Jakarta (Berita): Peristiwa-peristiwa memilukan berupa tindakan kekerasan dan kriminal terhadap Tenaga Kerja Indonesia (TKI) yang bekerja di luar negeri tidak akan pernah berakhir. Hal itu disebabkan minimnya perhatian pemerintah terhadap perlindungan keselamatan TKI.
“Kalau pun ada, sifatnya seperti pemadam kebakaran. Bila terjadi sesuatu terhadap TKI, semua pejabat ribut, saling tuding dan saling menyalahkan. Selanjutnya mereka muncul seakan menjadi pahlawan di siang hari bolong,” tegas Ketua Umum HIMPSATAKI M Yunus Yamani di Jakarta, kemarin menanggapi maraknya penganiayaan terhadap diri TKI di luar negeri selama ini.
Di mata Yunus Yamani, program perlindungan yang dilaksanakan pemerintah saat ini, terkesan sporadis. Jika ada kasus, para pejabat ramai-ramai mengunjungi TKI yang sedang terkena musibah.
“Itu hanya untuk menunjukkan kepada masyarakat bahwa pemerintah bertanggung jawab atas permasalahan TKI. Tindakan ini tidak ada gunanya dan hanya membuang-buang biaya atau uang rakyat saja. Hasilnya” Apa pun tidak bisa diperbuat,” ujarnya menyayangkan.
Menurut Yunus, kurun 5 tahun terakhir, konsep dan sistem perlindungan bagi TKI justru tidak berfungsi sebagaimana mestinya. Menurut dia, jika tidak ada pembenahan secara sistematik, maka kasus penyiksaan dan penganiayaan atas TKI, khususnya penatalaksana rumah tangga (PRT), masih akan terus terjadi, baik di kawasan Asia Pasifik maupun Timur Tengah.
Secara umum, permasalahan TKI di luar negeri meliputi upah yang tidak dibayar, korban penganiayaan serta korban pembunuhan atau membunuh keluarga majikan. “Pemerintah tetap mempertahankan sistem perlindungan TKI melalui asuransi di Indonesia yang jelas-jelas tidak ada manfaatnya untuk TKI. Meski kinerjanya tidak optimal, namun tetap saja dipertahankan,” tuturnya.
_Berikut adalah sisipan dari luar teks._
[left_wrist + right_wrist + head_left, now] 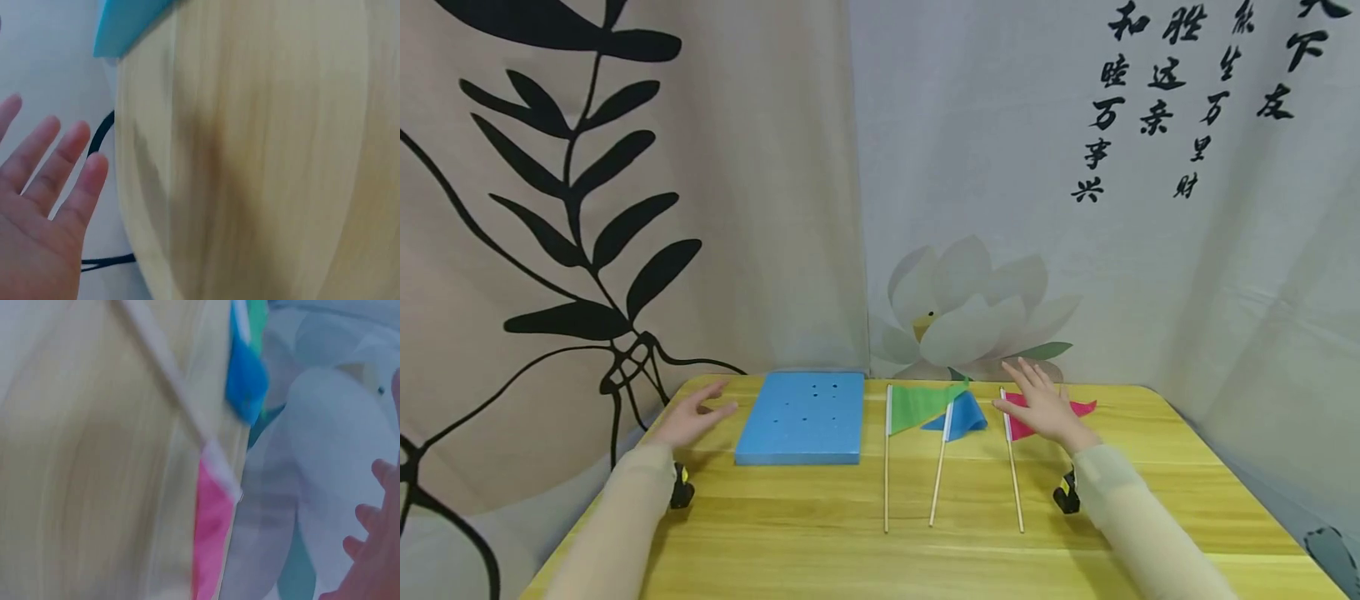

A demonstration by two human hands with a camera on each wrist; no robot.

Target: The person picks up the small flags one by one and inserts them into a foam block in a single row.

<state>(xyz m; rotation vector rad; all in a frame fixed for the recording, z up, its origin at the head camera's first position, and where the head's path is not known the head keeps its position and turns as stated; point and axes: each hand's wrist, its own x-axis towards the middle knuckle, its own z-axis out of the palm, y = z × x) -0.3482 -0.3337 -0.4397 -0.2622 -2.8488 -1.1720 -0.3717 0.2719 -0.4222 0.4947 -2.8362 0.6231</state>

Lebih jauh Yunus menjelaskan, untuk melindungi TKI di luar negeri, maka terlebih dahulu dilakukan penataan di dalam negeri. Ini karena 80 persen permasalahan TKI di luar negeri berawal dari masalah di dalam negeri. Seharusnya Departemen Tenaga Kerja dan Transmigrasi (Depnakertrans), Departemen Luar Negeri, Badan Nasional Penempatan dan Perlindungan TKI serta asosiasi perusahaan/pengusaha jasa TKI.
Selanjutnya dibentuk tim untuk membuat sistem perlindungan di luar negeri. Tim ini juga akan bekerja dan memantau para TKI, sehingga permasalahan bisa diminimalisasi jika tidak bisa dihilangkan. Jika tidak segera dilaksanakan, maka jangan harap ada TKI yang terlindungi di luar negeri. Akibatnya korban terus berjatuhan,” ucap Yunus mengingatkan. (olo)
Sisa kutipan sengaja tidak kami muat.